Improper use of antibiotics in humans — as well as the animals we eat — has led to a situation in which the weakest bacteria are killed, and the strongest (and most dangerous) bacteria survive and thrive, often proving untouchable by potent antibiotics. “Bacterial resistance to antibiotics is worse today than ever before, and it isn’t slowing down,” said Stuart B. Levy, M.D., president of the Alliance for the Prudent Use of Antibiotics at Tufts University School of Medicine in Boston.
Use antibiotics as a last-ditch measure for bacterial infections that are unlikely to resolve without them, urged Michael A. Schmidt, Ph.D., author of Beyond Antibiotics: Strategies for Living in a World of Emerging Infections and Antibiotic- Resistant Bacteria. They are ineffective against viral illnesses such as colds and flu, and taking them for these relatively minor infections contributes to the problem.
For anyone who wishes to avoid taking antibiotics unless they’re absolutely necessary, there’s a key window of time before being diagnosed with a bacterial illness when infections can be treated with remedies for which “resistance won’t emerge in any real way,” said Levy.
The antibiotic experts also recommended:
° Eat organic, whole foods to keep antibacterial pesticides and antibiotic-pumped animal products off your plate.

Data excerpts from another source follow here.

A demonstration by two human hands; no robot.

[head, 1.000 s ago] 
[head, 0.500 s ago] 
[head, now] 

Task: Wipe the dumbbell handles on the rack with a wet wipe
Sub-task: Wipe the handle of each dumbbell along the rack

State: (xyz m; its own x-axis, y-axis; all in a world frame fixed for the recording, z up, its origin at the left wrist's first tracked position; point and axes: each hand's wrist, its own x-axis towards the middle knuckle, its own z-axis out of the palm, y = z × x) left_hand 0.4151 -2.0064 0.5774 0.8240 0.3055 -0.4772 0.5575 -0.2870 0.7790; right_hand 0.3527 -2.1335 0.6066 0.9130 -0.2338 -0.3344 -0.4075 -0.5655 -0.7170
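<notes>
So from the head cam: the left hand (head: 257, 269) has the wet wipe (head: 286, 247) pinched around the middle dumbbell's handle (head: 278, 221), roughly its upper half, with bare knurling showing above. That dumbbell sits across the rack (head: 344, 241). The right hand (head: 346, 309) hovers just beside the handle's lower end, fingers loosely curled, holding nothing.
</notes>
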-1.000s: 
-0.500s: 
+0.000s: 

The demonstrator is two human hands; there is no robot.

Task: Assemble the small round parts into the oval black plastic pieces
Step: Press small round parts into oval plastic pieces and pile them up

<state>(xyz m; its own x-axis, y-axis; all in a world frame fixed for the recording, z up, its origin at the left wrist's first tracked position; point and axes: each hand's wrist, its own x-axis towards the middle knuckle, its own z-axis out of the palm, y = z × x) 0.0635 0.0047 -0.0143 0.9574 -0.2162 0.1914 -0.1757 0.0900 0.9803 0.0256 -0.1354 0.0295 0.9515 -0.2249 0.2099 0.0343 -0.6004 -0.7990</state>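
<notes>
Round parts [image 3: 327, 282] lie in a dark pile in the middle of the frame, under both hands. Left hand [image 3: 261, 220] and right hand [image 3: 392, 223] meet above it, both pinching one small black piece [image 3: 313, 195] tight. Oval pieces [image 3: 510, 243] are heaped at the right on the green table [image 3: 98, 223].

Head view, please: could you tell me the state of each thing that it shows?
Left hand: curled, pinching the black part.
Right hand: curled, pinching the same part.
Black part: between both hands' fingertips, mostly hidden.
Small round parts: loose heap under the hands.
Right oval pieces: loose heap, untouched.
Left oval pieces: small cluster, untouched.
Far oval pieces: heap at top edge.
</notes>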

° Never stockpile antibiotics—no matter how tempting ads for free ones may be—and always finish the full course of your prescription, even if your symptoms subside. If you must throw out old drugs, learn how to do it without harming the environment at smarxtdisposal.net.
° If you must take antibiotics down them with green tea. It can make antibiotics work nearly 100 percent better and even weakens drug-resistant bacteria.
When is the last time you took stopped taking a series of antibiotics just because you began feeling better? I admit I do it!